WORK TASK :: Output the data below in full, byte for byte. Nothing may differ.

DATA SHOWN ::
++++++++++++++++++++

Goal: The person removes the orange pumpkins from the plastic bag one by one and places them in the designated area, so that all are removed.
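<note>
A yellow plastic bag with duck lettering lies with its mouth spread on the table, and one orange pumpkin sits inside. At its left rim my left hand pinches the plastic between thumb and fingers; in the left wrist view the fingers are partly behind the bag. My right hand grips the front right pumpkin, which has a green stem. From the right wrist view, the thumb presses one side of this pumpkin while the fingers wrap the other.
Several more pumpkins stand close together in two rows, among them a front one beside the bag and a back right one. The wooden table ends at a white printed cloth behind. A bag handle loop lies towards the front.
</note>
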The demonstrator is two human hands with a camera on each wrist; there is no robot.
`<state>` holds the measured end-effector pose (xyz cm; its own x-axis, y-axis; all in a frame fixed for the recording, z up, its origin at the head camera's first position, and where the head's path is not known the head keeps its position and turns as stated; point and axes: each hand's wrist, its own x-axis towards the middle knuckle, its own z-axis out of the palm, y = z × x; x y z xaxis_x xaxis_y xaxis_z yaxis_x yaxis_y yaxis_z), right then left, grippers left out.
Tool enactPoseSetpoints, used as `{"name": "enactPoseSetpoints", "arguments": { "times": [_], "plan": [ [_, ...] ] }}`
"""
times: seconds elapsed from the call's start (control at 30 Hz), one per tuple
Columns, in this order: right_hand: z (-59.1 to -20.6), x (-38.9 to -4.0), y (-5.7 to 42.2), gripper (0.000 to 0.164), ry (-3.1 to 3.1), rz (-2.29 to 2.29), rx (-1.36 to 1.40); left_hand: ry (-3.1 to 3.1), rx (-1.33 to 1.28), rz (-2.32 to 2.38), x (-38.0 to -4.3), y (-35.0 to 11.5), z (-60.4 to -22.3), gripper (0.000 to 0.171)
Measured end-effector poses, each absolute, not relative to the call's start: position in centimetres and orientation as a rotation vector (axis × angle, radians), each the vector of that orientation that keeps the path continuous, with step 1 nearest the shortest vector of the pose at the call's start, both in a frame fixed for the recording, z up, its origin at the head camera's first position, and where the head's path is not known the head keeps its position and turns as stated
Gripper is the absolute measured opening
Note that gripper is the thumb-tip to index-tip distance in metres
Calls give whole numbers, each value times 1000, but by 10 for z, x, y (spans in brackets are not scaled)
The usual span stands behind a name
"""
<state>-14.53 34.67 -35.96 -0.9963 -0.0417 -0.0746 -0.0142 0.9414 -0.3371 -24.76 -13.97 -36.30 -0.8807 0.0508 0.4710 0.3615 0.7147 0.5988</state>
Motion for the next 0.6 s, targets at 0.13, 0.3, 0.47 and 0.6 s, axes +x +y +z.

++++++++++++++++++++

ANSWER BOX ::
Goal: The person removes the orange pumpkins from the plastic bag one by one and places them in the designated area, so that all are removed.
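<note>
A yellow plastic bag with duck lettering lies with its mouth spread on the table, and one orange pumpkin sits inside. At its left rim my left hand pinches the plastic between thumb and fingers; in the left wrist view the fingers are partly behind the bag. My right hand grips the front right pumpkin, which has a green stem. From the right wrist view, the thumb presses one side of this pumpkin while the fingers wrap the other.
Several more pumpkins stand close together in two rows, among them a front one beside the bag and a back right one. The wooden table ends at a white printed cloth behind. A bag handle loop lies towards the front.
</note>
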The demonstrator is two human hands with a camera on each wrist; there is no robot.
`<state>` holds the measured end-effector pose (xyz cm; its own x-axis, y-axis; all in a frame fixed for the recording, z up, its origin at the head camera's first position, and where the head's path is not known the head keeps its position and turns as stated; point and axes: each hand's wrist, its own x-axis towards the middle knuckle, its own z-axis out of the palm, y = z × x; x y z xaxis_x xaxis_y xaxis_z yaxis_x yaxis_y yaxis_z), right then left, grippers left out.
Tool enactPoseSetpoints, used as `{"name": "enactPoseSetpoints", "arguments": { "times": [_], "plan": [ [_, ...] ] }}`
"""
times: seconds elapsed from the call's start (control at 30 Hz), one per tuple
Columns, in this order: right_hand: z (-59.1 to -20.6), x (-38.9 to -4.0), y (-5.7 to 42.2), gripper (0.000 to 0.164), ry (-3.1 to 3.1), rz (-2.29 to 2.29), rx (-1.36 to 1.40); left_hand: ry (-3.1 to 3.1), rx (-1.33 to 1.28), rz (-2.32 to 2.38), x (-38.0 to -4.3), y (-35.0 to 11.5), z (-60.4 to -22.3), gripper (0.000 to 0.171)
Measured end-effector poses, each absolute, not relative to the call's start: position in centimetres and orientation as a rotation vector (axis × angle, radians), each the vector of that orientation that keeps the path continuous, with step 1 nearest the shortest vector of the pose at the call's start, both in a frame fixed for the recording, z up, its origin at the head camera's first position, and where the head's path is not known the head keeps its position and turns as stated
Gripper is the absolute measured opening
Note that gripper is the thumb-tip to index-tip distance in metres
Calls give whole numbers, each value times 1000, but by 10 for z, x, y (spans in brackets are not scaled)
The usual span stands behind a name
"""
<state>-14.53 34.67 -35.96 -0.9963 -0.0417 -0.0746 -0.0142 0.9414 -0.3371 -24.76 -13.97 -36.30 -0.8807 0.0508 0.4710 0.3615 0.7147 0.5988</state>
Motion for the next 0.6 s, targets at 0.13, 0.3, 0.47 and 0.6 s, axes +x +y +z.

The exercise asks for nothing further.